Catheter Ablation Versus Antiarrhythmic Therapy for Atrial Fibrillation in Heart Failure with Preserved Ejection Fraction

Heart Rhythm. 2024 Oct 22:S1547-5271(24)03460-X. doi: 10.1016/j.hrthm.2024.10.034. Online ahead of print.

Abstract

Background: Clinical outcomes among patients with atrial fibrillation (AF) and heart failure with preserved ejection fraction (HFpEF) treated with catheter ablation (CA) versus antiarrhythmic therapy (AAT) are not well-known.

Objectives: This study compared morbidity and mortality among patients with AF and HFpEF treated with CA versus AAT.
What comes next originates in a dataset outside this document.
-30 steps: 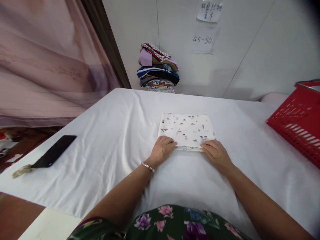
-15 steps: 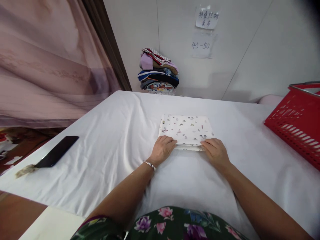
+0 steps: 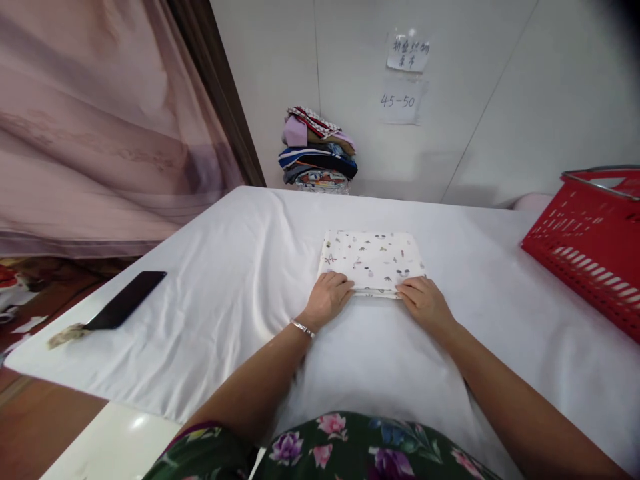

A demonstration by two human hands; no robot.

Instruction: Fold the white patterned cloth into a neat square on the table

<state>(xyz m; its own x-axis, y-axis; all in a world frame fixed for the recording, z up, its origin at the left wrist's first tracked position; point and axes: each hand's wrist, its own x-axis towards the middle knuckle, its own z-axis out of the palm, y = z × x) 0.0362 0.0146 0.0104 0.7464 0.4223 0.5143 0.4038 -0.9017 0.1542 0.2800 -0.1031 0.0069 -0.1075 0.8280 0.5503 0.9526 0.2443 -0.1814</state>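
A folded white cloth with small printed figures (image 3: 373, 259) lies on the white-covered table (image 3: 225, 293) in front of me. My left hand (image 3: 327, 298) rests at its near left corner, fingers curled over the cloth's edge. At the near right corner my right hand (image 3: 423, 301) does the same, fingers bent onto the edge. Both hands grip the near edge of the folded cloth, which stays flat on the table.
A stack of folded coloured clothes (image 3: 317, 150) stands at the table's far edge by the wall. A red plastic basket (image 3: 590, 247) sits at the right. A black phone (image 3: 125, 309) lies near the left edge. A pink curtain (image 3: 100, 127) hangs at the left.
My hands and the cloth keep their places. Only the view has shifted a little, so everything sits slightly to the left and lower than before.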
Methods: AF and HFpEF patients from January 2017-June 2023 were identified in TriNetX, a large global population-based database. Patients with prior diagnosis of HFrEF or crossover between AAT and CA were excluded. Baseline characteristics including age, sex, BMI, type of AF, comorbidities, and cardiovascular medications were compared. The two groups were 1:1 propensity matched for outcomes analysis. All-cause mortality, cerebrovascular accident (CVA)/transient ischemic attack (TIA), and acute HF were compared with Kaplan-Meier curves.

Results: Patients treated with CA (n=1959) and AAT (n=7689) were 1:1 propensity matched yielding 3632 patients with no significant differences in baseline characteristics. Compared to AAT, CA was associated with decreased mortality (9.2% vs. 20.5%; hazard ratio [HR]: 0.431; 95% confidence interval [CI]: 0.359 to 0.518; p<0.001). Additionally, CA was associated with reduced HFpEF (HR: 0.638; 95% CI, 0.550 to 0.741; p<0.001) and acute HFrEF (HR: 0.645; 95% CI, 0.452 to 0.920; p=0.015). There was no difference in composite of CVA/TIA (HR: 0.935; 95% CI: 0.725 to 1.207; p=0.607).

Conclusion: In this retrospective study of patients with AF and HFpEF, CA was associated with lower mortality and risk of acute heart failure when compared with AAT.

Keywords: Diastolic heart failure; HFpEF; HFrEF; anti-arrhythmic therapy; paroxysmal atrial fibrillation; persistent atrial fibrillation; systolic heart failure.